Guaraná Power
GUARANÁ POWER employs global brands and their strategies as raw material for a counter-economic position while reclaiming the original use of the Maués guaraná plant as a powerful natural tonic, not just a symbol.

GUARANÁ POWER contains original Maués guaraná for energy and empowerment.

How did this design improve life?
Superflex reports that farmers in the Brazilian Amazon have seen the price they receive for guaraná fall by 80%, while the cost of their products to the consumers has risen.

The concept and production of GUARANÁ POWER helps the local farmers organize themselves in response to the activities of multinational corporations. Thus helps the farmers to earn a living and make a better life for themselves.

In its praxis, Superflex shows us all that we can contribute to the struggle for global justice. Superflex’s work is not against globalization. Rather it seeks to bring the benefits of globalization to more people.

Ultimately consumers around the world can enjoy a delicious and tasteful product.

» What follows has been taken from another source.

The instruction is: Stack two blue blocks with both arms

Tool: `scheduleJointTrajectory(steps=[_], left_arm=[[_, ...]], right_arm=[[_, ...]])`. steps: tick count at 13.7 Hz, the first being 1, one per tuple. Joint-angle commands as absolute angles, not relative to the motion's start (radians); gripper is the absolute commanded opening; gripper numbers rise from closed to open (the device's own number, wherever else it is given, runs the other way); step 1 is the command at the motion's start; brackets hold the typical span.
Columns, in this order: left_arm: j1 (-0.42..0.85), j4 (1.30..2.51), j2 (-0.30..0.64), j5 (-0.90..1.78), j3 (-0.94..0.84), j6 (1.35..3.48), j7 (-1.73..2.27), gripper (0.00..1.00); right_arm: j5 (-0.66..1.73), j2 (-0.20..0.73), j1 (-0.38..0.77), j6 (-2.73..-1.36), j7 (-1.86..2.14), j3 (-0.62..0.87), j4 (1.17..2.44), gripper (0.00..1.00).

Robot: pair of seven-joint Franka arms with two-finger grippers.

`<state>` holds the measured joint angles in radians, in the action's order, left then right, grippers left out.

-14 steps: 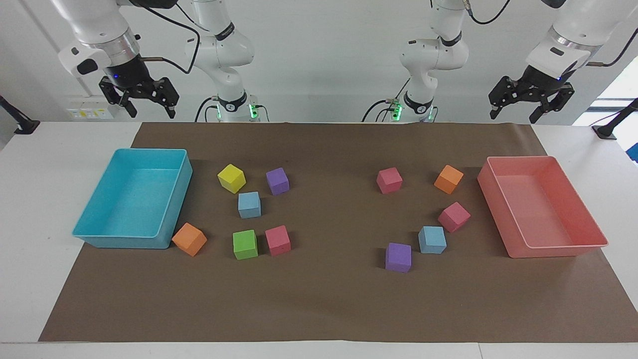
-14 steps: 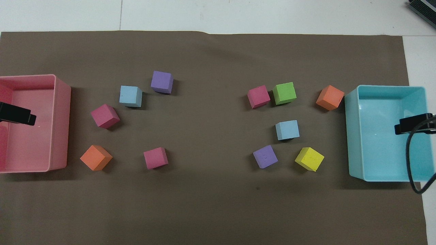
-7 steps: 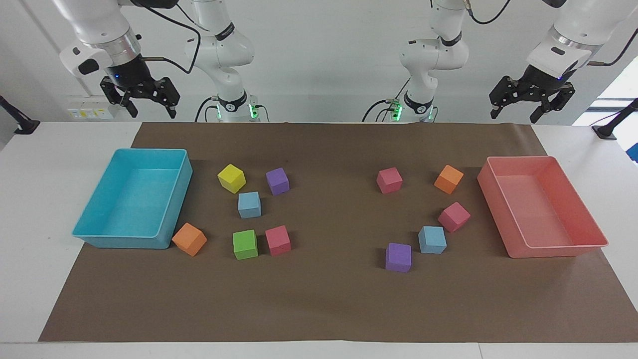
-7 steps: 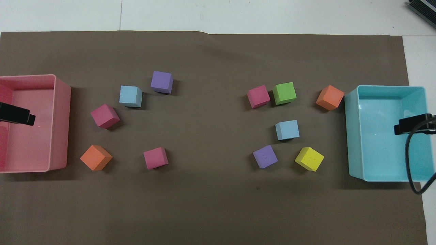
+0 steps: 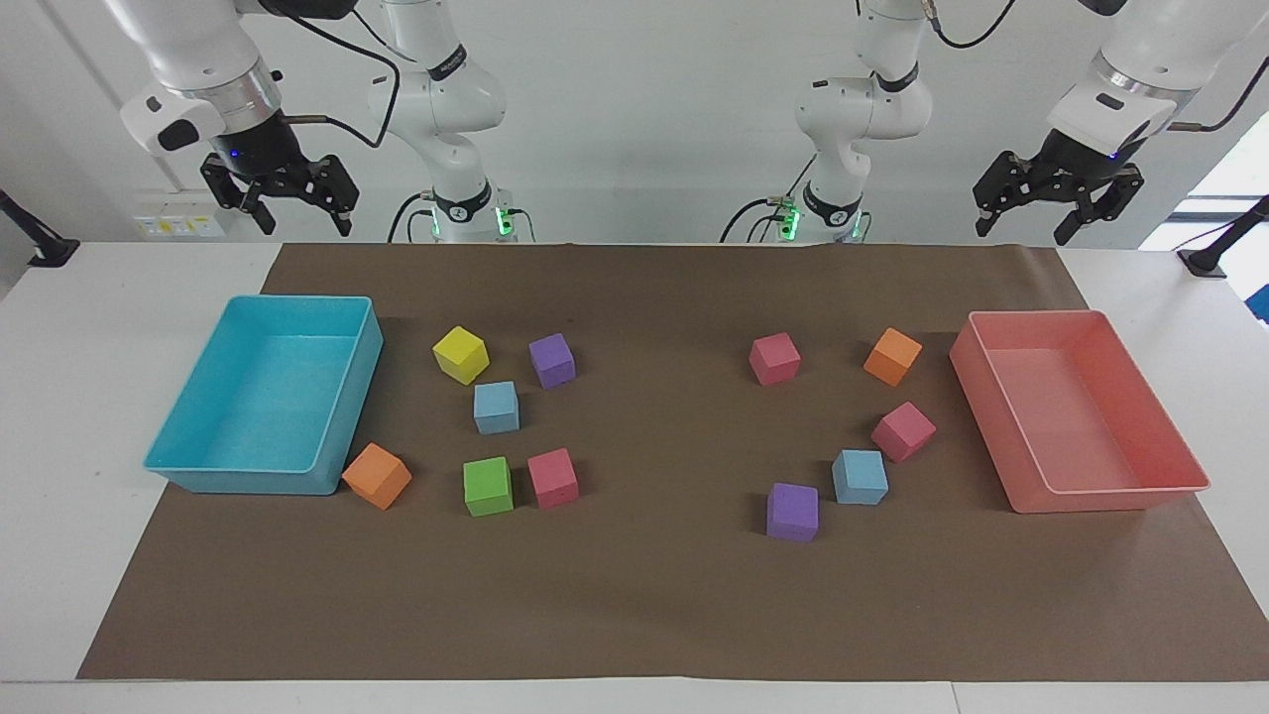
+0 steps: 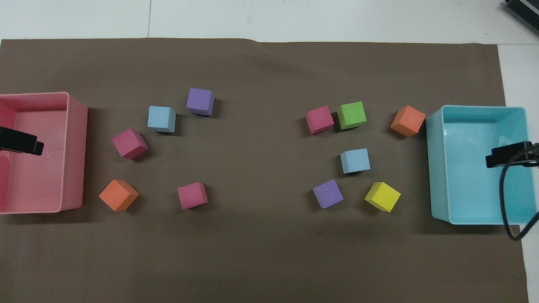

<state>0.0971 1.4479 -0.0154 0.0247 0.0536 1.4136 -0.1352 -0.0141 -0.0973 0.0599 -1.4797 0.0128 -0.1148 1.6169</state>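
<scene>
1. Starting at the right arm's end of the worktop, our right gripper [image 5: 294, 206] hangs high over the edge nearest the robots, above the turquoise bin [image 5: 268, 407]; its jaws stand wide apart and hold nothing.
2. One blue block [image 5: 496, 408] sits flat on the brown mat [image 5: 654, 595], ringed by a yellow cube [image 5: 461, 354], a purple cube [image 5: 551, 360], a green cube [image 5: 488, 486] and a pink cube [image 5: 552, 478], touching none of them.
3. The other blue block [image 5: 860, 477] lies toward the left arm's end, just beside another purple cube [image 5: 792, 512] and a tilted pink cube [image 5: 903, 431], with the pink bin [image 5: 1081, 412] further toward that end.
4. Our left gripper [image 5: 1056, 212] hangs high over the edge nearest the robots, above the pink bin's end, its jaws wide and empty.
5. We judge both blocks light, soft and matte, so they should grip well but squash under a hard squeeze.
6. We would take each by two opposite flat side faces at mid-height, picking the pair of faces clear of the neighbouring cubes.
7. Nothing is stacked yet; both arms wait.
</scene>
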Motion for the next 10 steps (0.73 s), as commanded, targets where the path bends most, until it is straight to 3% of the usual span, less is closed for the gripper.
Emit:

Drawbacks of life improvement
(Words by Anupam Chander)

Confronting International Trademarks—and Intellectual Property Law
Does the Guaraná Power label infringe on AmBev’s trademark? There is reason to argue that it does not. First, the Guaraná Power label likely does not infringe the trademark directly because there is little likelihood that consumers will be confused. Will Guaraná Power's label lessen the capacity of the Antarctica brand to distinguish the product to which it refers? This seems unlikely. The Guaraná Power label distinguishes itself from the Antarctica mark through the photo of local peoples and the plastering over of the Antarctica mark. Moreover, there may be a argument of fair use because Guaraná Power parodies the Antarctica label by emphasizing how Guaraná Power empowers both the drinkers (through the caffeine) and the farmers (through their participation in the production process), while the Antarctica brand only empowers the drinkers.

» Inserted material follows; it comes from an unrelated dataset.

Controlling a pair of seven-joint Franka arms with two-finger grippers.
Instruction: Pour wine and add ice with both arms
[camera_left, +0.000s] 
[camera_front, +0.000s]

The Guaraná Power label sends a clear message: Buy the "people's brand" rather than a corporate brand. That message neither confuses nor dilutes; it is sharp and clear.

Research and need
(Words By Anupam Chander is Professor of Law, University of California, Davis, and Visiting Professor, Stanford Law School)

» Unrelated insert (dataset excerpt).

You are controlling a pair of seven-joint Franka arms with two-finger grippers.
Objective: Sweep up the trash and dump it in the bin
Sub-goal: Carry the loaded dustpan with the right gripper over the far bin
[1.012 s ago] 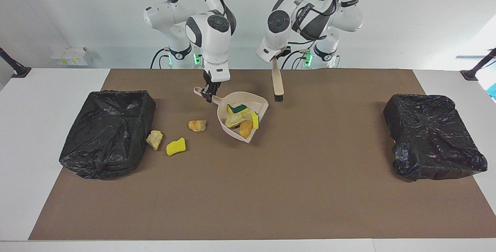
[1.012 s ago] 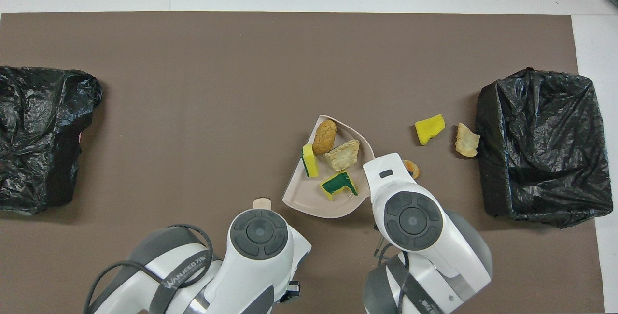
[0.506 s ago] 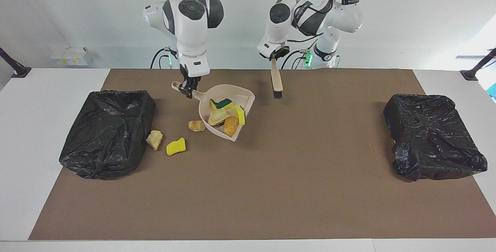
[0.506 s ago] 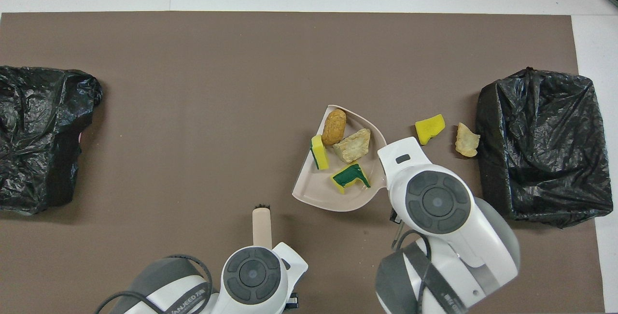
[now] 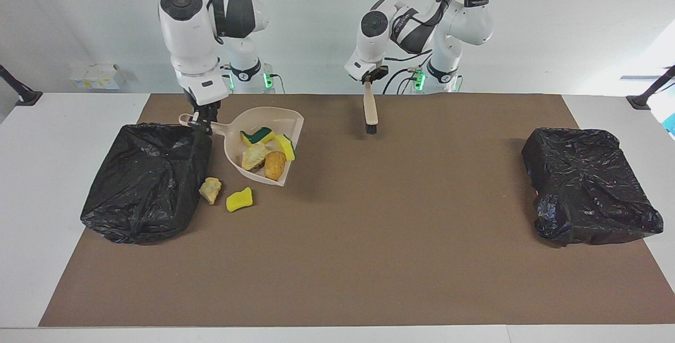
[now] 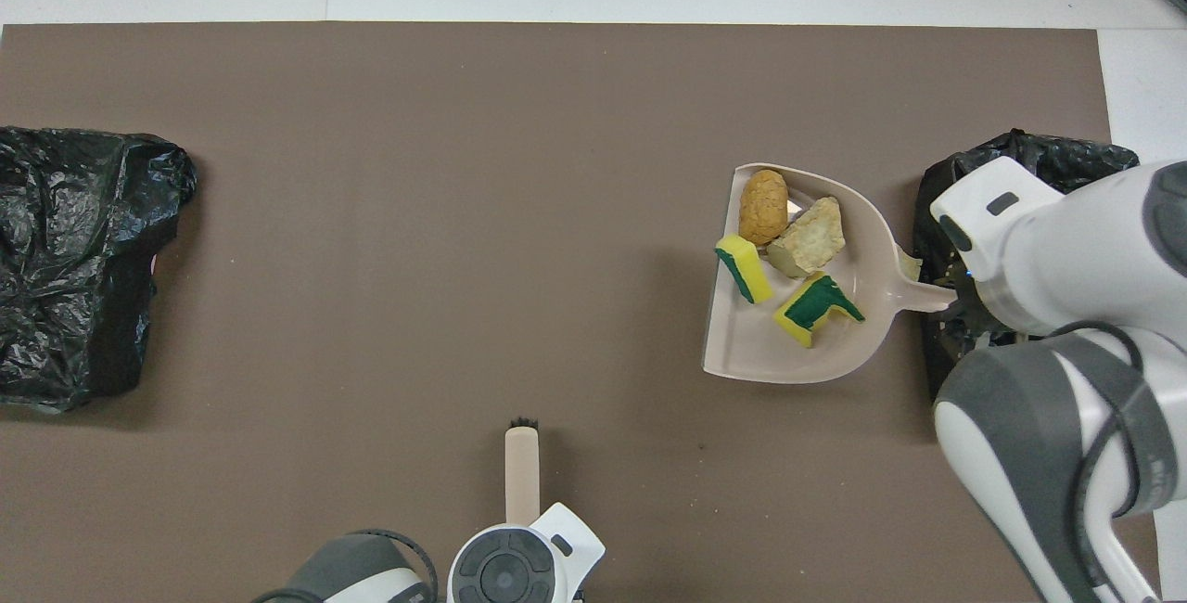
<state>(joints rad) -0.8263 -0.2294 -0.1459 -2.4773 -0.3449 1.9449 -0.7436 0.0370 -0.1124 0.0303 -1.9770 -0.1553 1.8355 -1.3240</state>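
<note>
Right hand point(image 5: 203, 120) clamped on dustpan point(image 5: 258, 121), left hand point(image 5: 369, 76) on brush point(image 5: 370, 111) (third loose scrap hidden).

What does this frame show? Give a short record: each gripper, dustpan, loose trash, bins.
right gripper: shut on dustpan handle, raised beside the bin at the right arm's end
left gripper: shut on brush, bristles down
dustpan load: four scraps
loose trash: tan lump and yellow sponge on mat beside that bin
second bin: left arm's end
</note>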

Can artists assist local communities challenge multinational corporations?
Superflex hope to use their art to remake international commerce. They begin with a highly caffeinated drink named “Guaraná Power.” But first we should pause to reflect on the international legal-economic landscape that Superflex seeks to reshape.

The Tilt in the International Intellectual Property Landscape
Developing nations have long borrowed knowledge from others. Between 1790 and 1836, the United States refused to grant patents to foreigners. It wasn’t till near the close of the Twentieth Century that the United States subscribed to the international copyright treaty—the Berne Convention (see IPR Commission Report, Ch. 1, available at

But international law now bans—under pain of international sanctions—this free borrowing across borders for today’s developing nations. The Agreement on the Trade-Related Aspects of Intellectual Property Rights, better known as “TRIPS,” establishes two important legal principles: (1) countries that belong to the World Trade Organization must protect intellectual property in specific ways; and (2) such countries must treat foreigners equally to their own nationals (the “national treatment” obligation).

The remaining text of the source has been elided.